Russia hopes the new government will work for the interests of the people
Russia hopes that the new government of Ukraine will launch nationwide dialogue in line with the Minsk agreements, Russian Foreign Minister added.
“We presume that the government will also pay attention to its commitments under the Minsk agreements, such as launching a broad nationwide dialogue involving all the regions, political forces of the country to carry out a constitutional reform that has been promised a long time ago but has not still begun,” Lavrov stressed.
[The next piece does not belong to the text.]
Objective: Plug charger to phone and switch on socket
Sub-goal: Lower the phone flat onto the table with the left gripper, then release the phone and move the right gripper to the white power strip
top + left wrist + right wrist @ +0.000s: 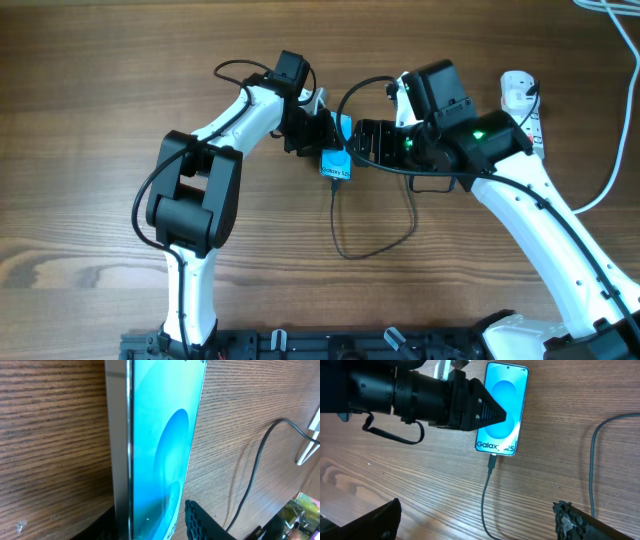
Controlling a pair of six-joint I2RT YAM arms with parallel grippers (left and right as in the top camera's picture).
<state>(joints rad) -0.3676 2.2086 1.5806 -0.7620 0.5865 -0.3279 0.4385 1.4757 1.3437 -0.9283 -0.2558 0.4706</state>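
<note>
The wooden table (100,80) is carrying both arms, which are reaching in from the near edge and meeting around its middle. The left arm (240,120) is bending in from the left and the right arm (540,200) is slanting in from the right. The right gripper (477,507) is hovering just above the tabletop on the phone's lower side, its jaws standing spread wide and holding nothing. The left gripper (322,138) is coming in from the phone's left, one pointed finger (490,410) overlapping the left edge of the screen; whether it is pinching the phone or standing slack around it cannot be told. The socket (518,95) is lying at the far right of the table, well apart from both grippers. The phone (507,390) is lying flat and face up between the two grippers, showing its cyan screen and white band. The charger (483,502) is trailing away from the phone in a loose loop across the wood, and its connector tip (492,462) is sitting against the phone's bottom edge, looking seated in the port
</note>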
Moscow also hopes that the new Ukrainian government’s efforts will be aimed at working for the interests of the country’s people, Russian Foreign Minister told TASS.
“We wait for the final results. We hope that the election of the new Verkhovna Rada will make it operatively form the government, which will not be aimed at continuing heightening confrontation moods in the society and in Russia but which will be constructive and directed at working with Russia that is indispensable to meet the interests of the Ukrainian people,” Lavrov said.
“Particularly, the solution of social and economic problems and the implementation of the Minsk agreements, which in addition to the ceasefire and the disengagement of the parties, the withdrawal of heavy weaponry, envision priority attention to humanitarian problems in Donbass and mobilizing efforts for the restoration of the economy and infrastructure in the south-east,” he concluded.
People’s Front leading in parliamentary polls in Ukraine
Ukrainian Prime Minister Arseniy Yatsenyuk’s People’s Front is leading the elections to the Ukrainian parliament, the Verkhovna Rada, with 21.58%.
A total of 60.2% of data from polling stations have been handled.
The Petro Poroshenko Bloc party is the second with 21.41%.
The Samopomich (Self-Help) party headed by mayor of Lviv Andriy Sadovy comes third getting 11.16%. The Opposition Bloc led by Yuriy Boyko has 9.92%, Oleh Lyashko’s Radical Party has 7.35% and the Batkivshchyna (Fatherland) party of former Prime Minister Yulia Tymoshenko has 5.64%.
Voting turnout in the early parliamentary elections reached 52.42%. In 2012 the turnout was 57.98%.